◆ Assigned task ◆
Please copy each line below that contains the string "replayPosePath".

◆ Data excerpt ◆
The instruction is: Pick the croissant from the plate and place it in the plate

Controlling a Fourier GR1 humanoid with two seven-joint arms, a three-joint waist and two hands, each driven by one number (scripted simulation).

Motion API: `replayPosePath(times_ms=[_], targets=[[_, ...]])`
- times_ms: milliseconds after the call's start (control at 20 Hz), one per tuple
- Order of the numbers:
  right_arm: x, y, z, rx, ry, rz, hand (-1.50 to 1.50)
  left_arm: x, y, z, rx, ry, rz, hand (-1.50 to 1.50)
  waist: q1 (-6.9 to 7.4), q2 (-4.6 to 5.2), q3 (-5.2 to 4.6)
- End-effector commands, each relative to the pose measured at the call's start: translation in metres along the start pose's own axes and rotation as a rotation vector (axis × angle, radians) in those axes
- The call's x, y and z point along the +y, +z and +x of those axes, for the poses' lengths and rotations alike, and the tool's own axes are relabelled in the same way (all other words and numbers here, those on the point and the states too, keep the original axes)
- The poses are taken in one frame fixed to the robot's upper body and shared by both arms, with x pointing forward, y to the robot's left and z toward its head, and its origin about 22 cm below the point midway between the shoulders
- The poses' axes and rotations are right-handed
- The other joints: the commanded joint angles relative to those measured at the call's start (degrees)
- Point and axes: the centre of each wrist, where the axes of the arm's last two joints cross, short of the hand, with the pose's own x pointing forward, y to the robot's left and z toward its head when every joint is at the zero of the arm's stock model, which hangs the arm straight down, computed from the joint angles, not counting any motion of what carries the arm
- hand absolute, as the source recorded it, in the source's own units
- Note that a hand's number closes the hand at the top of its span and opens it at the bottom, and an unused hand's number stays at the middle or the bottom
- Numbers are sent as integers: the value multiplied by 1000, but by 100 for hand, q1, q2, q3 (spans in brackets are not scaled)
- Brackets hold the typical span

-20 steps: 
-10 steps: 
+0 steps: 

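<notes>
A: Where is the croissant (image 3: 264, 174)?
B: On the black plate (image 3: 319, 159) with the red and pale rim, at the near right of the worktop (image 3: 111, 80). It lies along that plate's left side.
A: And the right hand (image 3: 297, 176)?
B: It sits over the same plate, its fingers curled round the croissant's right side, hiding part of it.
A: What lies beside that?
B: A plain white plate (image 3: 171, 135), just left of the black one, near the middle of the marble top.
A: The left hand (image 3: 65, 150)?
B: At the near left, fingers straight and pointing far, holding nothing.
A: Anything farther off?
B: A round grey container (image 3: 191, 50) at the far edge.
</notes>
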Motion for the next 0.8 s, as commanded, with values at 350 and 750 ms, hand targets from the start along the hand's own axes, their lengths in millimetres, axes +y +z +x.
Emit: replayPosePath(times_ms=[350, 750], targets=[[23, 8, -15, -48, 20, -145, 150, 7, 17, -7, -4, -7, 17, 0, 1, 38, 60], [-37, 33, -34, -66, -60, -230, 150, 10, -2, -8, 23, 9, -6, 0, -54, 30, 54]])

◆ The answer ◆
Motion API: `replayPosePath(times_ms=[_], targets=[[_, ...]])`
Emit: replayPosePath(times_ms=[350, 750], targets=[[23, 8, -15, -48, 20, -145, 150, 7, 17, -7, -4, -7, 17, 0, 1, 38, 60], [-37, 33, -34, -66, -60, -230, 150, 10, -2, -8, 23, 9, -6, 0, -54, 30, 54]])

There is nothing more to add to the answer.